WP: number of people at risk associated with weighting factor.
W: the injurious level of noise associated with the Ldn.
According to the statistical analyses, NPL and TNI values have no significant difference between various passages and land uses. This is in contradiction with the results of Marathe 13 Gwalior City in 2012 that reported a significant difference between TNI values at various land uses and recorded the highest TNI values at the industrial land use as a result of high traffic speed.
The NPL in this research shows a significant difference with the highest value of 89.97 dBA in commercial land use. This is in contrast to Marathe 13 who found the highest NPL in the semi-residential land use (91.1 dBA). The NPL was further optimized by including the L50 factor, which addresses noise level. The optimized NPL seems appropriate for noise pollution assessment in residential zone or any other recipient environment that are of vital importance in terms of noise pollution.

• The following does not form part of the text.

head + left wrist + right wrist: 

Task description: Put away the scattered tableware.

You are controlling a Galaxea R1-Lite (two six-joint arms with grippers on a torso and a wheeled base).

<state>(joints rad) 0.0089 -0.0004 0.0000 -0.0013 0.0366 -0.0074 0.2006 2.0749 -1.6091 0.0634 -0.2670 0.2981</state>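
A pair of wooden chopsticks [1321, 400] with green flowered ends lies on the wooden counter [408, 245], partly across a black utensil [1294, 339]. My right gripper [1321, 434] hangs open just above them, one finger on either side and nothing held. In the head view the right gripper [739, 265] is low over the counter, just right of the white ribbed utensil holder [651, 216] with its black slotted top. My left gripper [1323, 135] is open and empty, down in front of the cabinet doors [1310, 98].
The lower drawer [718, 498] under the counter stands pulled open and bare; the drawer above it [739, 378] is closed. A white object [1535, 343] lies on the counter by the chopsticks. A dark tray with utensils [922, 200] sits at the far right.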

The index considers not only the traffic noise sources, but also all of the noise sources. Accordingly, it overestimates total noise level when considering the overall situation of noise pollution in a region. On the contrary, TNI including two factors of L10 and L90 which almost indicate peak and background noise levels would be more suitable for places such as crossroads where the L10 level is peak due to the noise of vehicle horn and high speed car passing sound effect. In conclusion, the use of this index is recommended for studies that are concerned with measuring traffic noise. It is worth noting that for greater difference between L10 and L90, the TNI will increase even more and subsequently, noise nuisance to the recipient environment becomes more. This is in line with the results of Chowdhury et al., 11 who reported the highest fluctuation rate in non-peak traffic hours in Kolkata City.

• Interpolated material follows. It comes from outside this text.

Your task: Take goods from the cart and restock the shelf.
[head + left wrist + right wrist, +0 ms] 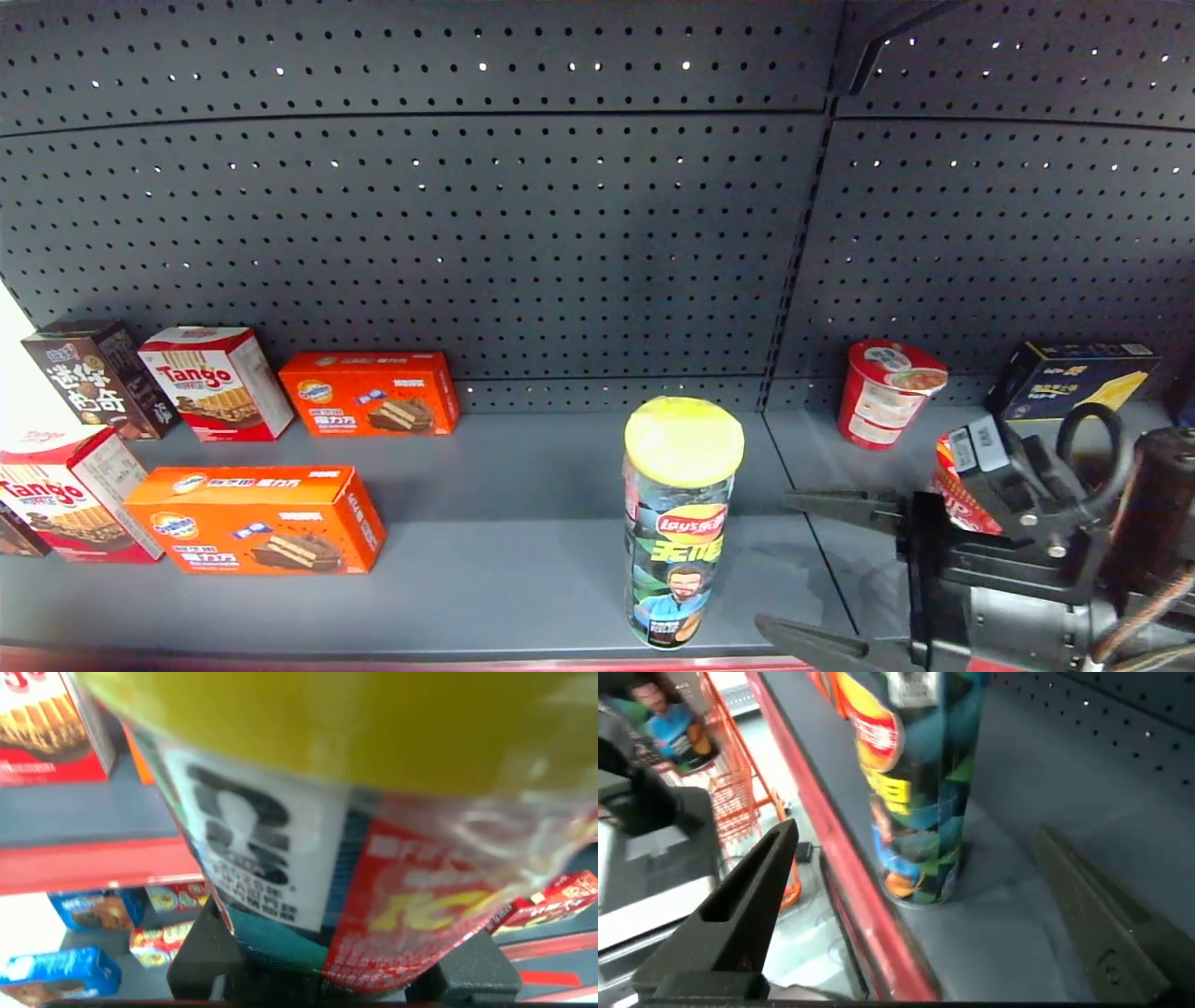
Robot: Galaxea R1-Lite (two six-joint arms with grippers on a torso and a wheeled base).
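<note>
A chip canister [681, 523] with a yellow lid stands upright at the front edge of the grey shelf [504, 551]. My right gripper [775, 560] is open just to its right, level with its lower half and not touching it. In the right wrist view the canister [920, 793] rises between and beyond the spread fingers [747, 905]. My left gripper [332, 971] is shut on a second yellow-lidded canister [374, 887] with a red label, held in front of and below the shelf's red edge [84, 863].
Wafer boxes, red [219, 383] and orange [252, 518], fill the shelf's left side. A red cup [887, 392] and a dark box [1074, 378] stand at the back right. A red pack [957, 499] sits behind my right arm. An orange cart [738, 793] stands below.
</note>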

Comparing the traffic indices, it was found that either TNI or NPL has a significant difference at three occasions of morning, noon, and evening. Olayinka 10 obtained the same results in Nigeria in 2005. According to Olayinka, TNI and NPL both indices increased during the day, reached its peak in the afternoon, and fell down in the evening. 7
Equivalent sound pressure level shows the highest positive correlation with L50 factor. Similarly, Golmohammadi 34 achieved to the same results in Hamadan City in 2005. The NII value of 1.50 confirms that NPL exceeds residents’ tolerance threshold causing citizens’ complaints. Marale 14 in a similar investigation in two pilgrimage cities of India revealed that the 0.45 dBA-NII value in Dehu City was the reason for 6.6% of noise-induced complaints. This value was reported equal to 1.23 in Alandi City, which accounts for 28.33% of noise-induced complaints.
Conclusion
This research compares applicability of road traffic indices for the first time in the world. According to the research findings, it is highly recommended to use an optimal traffic index, instead of using multiple indices. This can lead to savings in time and budget. NPL is advised when it is required to assess general status of noise pollution in a region. The TNI is preferred for detailed assessment of noise impacts and for comparing the noise level at different passages and land uses. In addition, when the effect of noise on human as a recipient and/or source of noise is considered, then, NII would be a better choice. This research was performed to show noise pollution status in an urban area at different land uses and to measure sensitivity of traffic noise indices to the equivalent sound pressure level parameters. This research is a starting point for discussing and explaining the issue and identifies the need for the research. Definitely, further research is required to confirm the obtained results.
Footnotes
Acknowledgements
The authors are grateful to Mrs. Hosseini at GIS Department of Municipality of Tehran, District 14 for her sincere contribution towards implementing the present study. Special thanks to Mr. Kaveh Aghamiri and Dr. Amir Hossein Javid who helped the authors in this project.
Declaration of conflicting interests
The author(s) declared no potential conflicts of interest with respect to the research, authorship, and/or publication of this article.
Funding
The author(s) received no financial support for the research, authorship, and/or publication of this article.